Mother who abused 7-year-old to death and lied for charity gets 16 years in prison
DENVER — A Colorado mother who fatally abused her 7-year-old daughter and lied about her health to obtain charitable donations worth at least $100,000 was sentenced Wednesday to 16 years in prison. jail.
Judge Patricia Herron handed down the sentence against Kelly Turner after pleading guilty last month to child abuse, charity fraud and theft.
Authorities said Turner lied to doctors about her daughter Olivia’s medical history while airing her struggles to receive money and other favors from organizations such as the Make-A-Wish Foundation.
The girl had received unnecessary surgeries and medication until her death in Denver hospice in 2017.
That summer, Olivia Gant happily sang Hakuna Matata from The Lion King as she was wheeled into hospice care in Denver in purple pajamas. “That means no worries for the rest of your life,” she sang. The girl died less than a month later.
The video released by her mother Kelly Turner was one of many clips highlighting the little girl’s battle with illness and death, which authorities say was used by her mother to trick doctors into calling for help. favors and donations to help ease her daughter’s pain.
Authorities said Turner spent years manufacturing her daughter’s illness, winning sympathy from TV news reports and charitable foundations like Make-A-Wish, which even threw a ‘Bat Princess’ costume party for her. Olivia in a hotel that cost $11,000.
The girl’s cause of death was initially listed as intestinal failure, but an autopsy later found no evidence of the condition.
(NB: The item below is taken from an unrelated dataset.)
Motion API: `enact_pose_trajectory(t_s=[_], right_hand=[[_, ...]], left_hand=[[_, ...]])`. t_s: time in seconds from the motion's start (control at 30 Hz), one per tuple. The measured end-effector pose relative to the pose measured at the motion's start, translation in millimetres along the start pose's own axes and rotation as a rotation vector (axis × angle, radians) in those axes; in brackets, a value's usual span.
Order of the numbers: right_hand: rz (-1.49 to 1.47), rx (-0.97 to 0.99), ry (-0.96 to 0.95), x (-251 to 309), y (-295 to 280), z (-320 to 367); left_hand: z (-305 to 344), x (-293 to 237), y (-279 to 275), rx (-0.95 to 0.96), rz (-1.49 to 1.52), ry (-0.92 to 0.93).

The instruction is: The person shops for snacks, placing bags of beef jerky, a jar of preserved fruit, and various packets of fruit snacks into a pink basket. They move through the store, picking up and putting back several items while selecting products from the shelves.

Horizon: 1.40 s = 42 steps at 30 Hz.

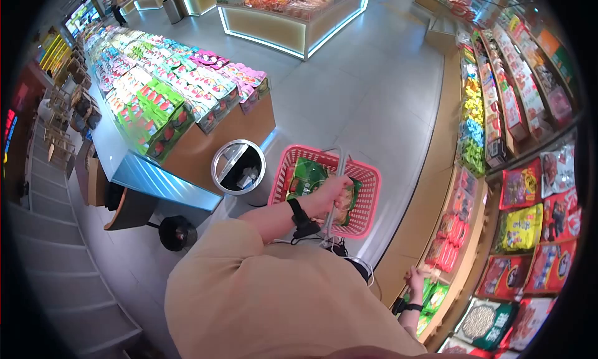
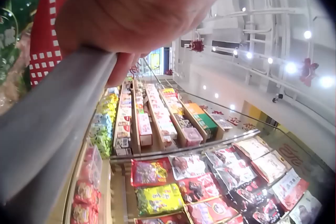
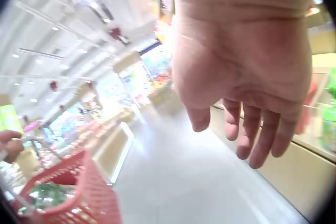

Authorities have not said what killed her but, according to the indictment, doctors followed Turner’s pressure to stop feeding her daughter.
Turner had pleaded guilty to child abuse resulting in death, charity fraud and theft between $100,000 and $1 million, prosecutors say.
Psychiatrists said Turner’s behavior appears consistent with Munchausen syndrome by proxy, a psychological disorder increasingly featured in movies and TV in which parents or caregivers seek attention from their children’s illness. or their dependents and sometimes cause them injury.
But experts said these types of cases are not easy to detect. She referred to the syndrome herself during an interview with investigators and denied having it.
Turner moved from Texas to Colorado with her three daughters and told doctors over the years, starting in 2012, that Olivia suffered from many ailments and illnesses, convincing medical professionals to perform surgeries and fill prescriptions for illnesses she didn’t have.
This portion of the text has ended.